Your instructions: Within the listing below, give again exactly the lines between the one containing "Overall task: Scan" and the one containing "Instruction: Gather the", inclusive, pictures left aside.

Given information:
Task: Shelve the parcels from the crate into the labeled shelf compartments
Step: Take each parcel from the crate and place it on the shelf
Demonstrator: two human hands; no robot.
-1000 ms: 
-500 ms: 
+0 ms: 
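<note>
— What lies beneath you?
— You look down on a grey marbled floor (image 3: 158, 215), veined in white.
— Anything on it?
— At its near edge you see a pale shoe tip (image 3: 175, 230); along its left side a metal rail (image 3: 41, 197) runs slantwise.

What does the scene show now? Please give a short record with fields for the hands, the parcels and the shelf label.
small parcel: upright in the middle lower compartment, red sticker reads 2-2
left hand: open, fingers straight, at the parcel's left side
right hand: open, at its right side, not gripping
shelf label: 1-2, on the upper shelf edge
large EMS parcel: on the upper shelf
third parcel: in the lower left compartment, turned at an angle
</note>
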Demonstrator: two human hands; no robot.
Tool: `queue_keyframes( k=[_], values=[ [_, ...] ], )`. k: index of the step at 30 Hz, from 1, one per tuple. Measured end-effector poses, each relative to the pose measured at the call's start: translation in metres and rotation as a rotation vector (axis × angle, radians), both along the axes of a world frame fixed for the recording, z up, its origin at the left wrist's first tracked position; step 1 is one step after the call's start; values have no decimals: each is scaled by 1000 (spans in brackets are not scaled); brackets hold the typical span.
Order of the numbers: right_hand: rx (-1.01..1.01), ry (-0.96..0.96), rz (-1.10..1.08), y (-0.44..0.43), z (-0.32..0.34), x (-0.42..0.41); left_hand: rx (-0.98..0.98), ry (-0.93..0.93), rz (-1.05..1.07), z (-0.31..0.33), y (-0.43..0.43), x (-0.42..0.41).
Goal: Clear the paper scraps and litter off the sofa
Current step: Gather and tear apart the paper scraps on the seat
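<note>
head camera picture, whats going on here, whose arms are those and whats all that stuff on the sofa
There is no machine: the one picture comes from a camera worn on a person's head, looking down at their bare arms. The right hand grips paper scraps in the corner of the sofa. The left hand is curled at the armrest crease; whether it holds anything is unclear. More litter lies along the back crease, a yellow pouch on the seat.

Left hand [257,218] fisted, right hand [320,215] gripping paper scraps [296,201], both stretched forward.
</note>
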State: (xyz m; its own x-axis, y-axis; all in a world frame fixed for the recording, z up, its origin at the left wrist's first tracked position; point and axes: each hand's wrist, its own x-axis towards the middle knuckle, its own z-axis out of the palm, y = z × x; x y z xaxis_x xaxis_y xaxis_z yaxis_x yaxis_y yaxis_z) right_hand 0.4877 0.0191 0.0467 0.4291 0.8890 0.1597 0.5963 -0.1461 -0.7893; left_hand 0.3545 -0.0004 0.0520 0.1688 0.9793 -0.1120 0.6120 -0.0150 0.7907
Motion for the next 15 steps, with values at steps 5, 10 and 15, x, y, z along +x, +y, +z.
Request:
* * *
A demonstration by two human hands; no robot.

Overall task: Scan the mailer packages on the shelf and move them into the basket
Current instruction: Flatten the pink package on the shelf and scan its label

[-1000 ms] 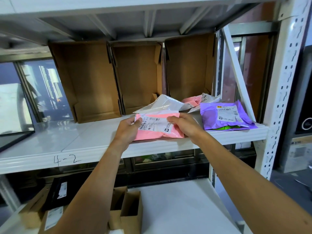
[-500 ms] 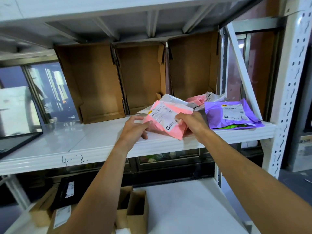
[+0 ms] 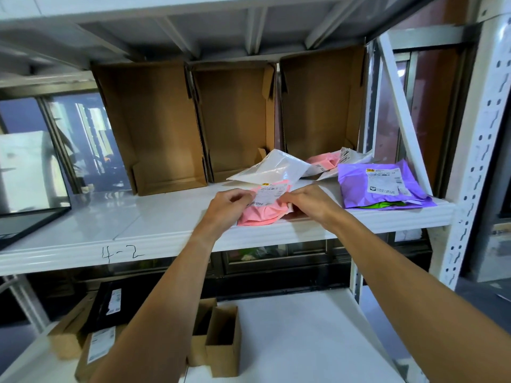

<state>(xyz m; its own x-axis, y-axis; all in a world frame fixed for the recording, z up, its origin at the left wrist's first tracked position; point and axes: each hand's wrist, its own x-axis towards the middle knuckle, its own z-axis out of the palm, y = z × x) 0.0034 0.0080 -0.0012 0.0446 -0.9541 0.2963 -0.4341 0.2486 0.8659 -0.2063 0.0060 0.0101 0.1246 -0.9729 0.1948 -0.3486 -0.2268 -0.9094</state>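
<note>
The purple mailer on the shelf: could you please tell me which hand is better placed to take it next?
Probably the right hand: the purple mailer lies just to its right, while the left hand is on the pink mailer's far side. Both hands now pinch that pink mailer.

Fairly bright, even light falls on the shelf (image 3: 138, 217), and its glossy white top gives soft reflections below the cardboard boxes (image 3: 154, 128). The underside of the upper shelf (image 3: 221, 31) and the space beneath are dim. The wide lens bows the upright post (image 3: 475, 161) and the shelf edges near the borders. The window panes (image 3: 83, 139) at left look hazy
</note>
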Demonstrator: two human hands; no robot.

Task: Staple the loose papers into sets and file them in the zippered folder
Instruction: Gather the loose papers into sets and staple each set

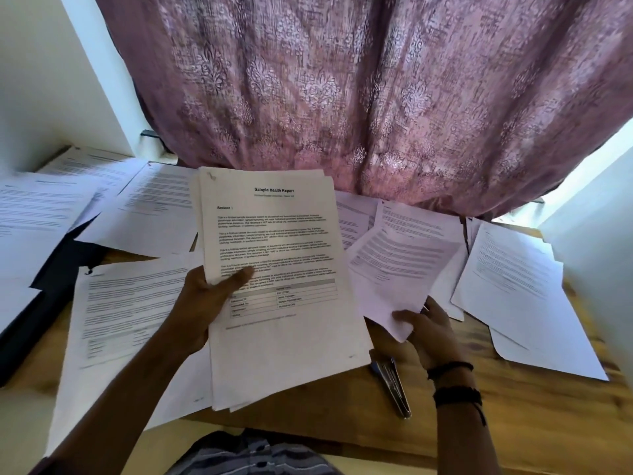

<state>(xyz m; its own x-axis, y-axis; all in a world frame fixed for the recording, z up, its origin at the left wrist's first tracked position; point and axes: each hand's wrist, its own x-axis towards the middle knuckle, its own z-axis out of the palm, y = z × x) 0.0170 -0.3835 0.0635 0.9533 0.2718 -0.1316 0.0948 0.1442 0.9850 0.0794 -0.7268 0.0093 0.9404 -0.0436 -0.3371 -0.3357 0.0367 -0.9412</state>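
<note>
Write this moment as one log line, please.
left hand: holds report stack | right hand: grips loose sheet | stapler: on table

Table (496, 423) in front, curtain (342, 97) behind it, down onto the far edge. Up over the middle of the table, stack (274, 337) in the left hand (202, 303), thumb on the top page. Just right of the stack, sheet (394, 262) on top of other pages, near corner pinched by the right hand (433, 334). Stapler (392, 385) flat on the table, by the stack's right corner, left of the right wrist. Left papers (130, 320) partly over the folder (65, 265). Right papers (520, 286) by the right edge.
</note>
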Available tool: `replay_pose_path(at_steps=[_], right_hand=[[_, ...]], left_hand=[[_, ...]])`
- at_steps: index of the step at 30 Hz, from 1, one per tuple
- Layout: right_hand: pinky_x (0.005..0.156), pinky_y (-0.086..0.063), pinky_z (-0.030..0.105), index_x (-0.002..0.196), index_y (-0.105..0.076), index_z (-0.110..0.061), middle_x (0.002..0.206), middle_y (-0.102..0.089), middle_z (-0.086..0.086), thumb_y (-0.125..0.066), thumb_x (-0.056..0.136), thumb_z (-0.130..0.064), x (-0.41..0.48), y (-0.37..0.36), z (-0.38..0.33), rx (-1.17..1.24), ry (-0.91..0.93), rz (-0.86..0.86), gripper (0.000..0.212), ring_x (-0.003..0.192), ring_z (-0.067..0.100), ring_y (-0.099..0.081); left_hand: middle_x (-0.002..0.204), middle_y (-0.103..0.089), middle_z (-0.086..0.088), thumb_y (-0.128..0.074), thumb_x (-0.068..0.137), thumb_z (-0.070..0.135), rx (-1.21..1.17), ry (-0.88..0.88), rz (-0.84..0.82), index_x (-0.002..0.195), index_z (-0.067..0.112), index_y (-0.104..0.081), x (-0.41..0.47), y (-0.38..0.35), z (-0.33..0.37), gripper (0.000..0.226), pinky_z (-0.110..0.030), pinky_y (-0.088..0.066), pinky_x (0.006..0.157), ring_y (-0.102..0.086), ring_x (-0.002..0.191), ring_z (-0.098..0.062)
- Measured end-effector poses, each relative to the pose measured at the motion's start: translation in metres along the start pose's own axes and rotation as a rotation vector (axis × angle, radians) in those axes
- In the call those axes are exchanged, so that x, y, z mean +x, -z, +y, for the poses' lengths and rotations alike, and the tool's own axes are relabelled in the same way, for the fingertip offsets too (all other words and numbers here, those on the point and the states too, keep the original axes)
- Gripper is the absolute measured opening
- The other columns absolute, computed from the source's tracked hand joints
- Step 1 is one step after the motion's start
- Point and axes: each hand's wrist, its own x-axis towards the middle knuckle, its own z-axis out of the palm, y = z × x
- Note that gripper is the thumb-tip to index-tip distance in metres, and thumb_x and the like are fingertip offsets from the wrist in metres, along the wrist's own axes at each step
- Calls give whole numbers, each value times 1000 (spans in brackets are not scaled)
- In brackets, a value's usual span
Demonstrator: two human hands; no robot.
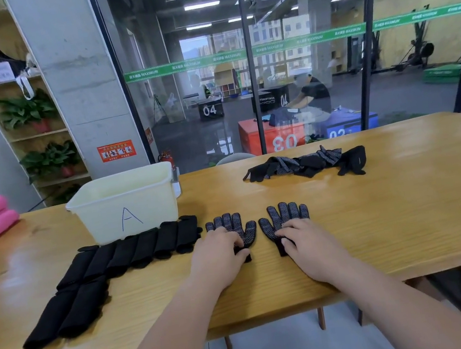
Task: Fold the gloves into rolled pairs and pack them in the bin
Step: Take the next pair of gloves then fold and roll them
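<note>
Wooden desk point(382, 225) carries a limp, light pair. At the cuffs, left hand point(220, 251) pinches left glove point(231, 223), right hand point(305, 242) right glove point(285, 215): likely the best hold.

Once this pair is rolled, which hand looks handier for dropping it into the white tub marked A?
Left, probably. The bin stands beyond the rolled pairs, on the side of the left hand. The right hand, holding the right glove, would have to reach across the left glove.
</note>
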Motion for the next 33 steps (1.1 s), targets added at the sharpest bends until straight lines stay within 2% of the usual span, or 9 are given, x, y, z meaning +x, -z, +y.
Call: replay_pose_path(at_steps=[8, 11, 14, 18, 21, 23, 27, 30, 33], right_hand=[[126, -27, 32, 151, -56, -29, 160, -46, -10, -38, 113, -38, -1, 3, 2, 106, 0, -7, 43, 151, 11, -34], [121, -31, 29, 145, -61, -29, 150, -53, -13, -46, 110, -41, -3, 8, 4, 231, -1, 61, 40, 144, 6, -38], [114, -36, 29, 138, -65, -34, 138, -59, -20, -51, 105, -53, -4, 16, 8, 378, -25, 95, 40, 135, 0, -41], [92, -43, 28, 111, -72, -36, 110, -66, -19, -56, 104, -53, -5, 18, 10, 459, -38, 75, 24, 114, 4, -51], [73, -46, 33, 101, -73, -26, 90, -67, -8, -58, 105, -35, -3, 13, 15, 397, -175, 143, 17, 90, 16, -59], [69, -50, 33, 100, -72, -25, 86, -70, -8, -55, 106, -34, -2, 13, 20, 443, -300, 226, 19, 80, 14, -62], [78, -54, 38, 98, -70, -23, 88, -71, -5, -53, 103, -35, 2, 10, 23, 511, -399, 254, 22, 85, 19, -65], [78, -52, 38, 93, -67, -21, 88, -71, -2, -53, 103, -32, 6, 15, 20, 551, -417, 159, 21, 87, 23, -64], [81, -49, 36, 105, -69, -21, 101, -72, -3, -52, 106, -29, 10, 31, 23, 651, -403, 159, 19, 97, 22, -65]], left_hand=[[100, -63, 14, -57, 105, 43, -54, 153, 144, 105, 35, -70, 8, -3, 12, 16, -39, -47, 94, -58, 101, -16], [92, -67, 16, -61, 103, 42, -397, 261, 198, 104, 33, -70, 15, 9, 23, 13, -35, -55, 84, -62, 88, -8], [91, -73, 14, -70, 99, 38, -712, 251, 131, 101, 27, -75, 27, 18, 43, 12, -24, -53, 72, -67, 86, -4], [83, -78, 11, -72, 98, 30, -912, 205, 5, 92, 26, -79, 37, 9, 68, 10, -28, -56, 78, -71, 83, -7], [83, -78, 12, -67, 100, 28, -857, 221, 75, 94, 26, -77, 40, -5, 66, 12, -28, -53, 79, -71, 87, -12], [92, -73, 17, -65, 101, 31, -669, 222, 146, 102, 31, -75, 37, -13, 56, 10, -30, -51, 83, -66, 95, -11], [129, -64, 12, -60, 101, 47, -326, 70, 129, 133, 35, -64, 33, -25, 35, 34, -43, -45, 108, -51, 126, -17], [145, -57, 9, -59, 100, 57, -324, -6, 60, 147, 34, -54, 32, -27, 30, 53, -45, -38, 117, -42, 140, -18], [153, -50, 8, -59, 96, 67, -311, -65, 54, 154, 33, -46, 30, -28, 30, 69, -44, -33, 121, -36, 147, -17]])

Solution for this exercise:
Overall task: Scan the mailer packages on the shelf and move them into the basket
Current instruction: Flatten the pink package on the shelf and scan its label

[-1000 ms] 
[-500 ms] 
[+0 ms] 

<state>(xyz m; its own x-axis, y-axis; all in a world frame fixed for the recording, z up, its origin at the left wrist's first tracked position; point and axes: each hand's wrist, its own x-axis towards the middle knuckle, its own z-axis out of the palm, y = z × x) 0.0034 0.0080 -0.0012 0.0446 -0.9541 0.2963 -0.4341 0.2486 0.8659 -0.2063 0.0060 0.0101 0.1246 -0.9729 0.1948 -0.3486 -0.2268 -0.9094</state>
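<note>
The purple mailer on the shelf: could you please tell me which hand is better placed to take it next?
Probably the right hand: the purple mailer lies just to its right, while the left hand is on the pink mailer's far side. Both hands now pinch that pink mailer.

Fairly bright, even light falls on the shelf (image 3: 138, 217), and its glossy white top gives soft reflections below the cardboard boxes (image 3: 154, 128). The underside of the upper shelf (image 3: 221, 31) and the space beneath are dim. The wide lens bows the upright post (image 3: 475, 161) and the shelf edges near the borders. The window panes (image 3: 83, 139) at left look hazy
</note>
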Demonstrator: two human hands; no robot.

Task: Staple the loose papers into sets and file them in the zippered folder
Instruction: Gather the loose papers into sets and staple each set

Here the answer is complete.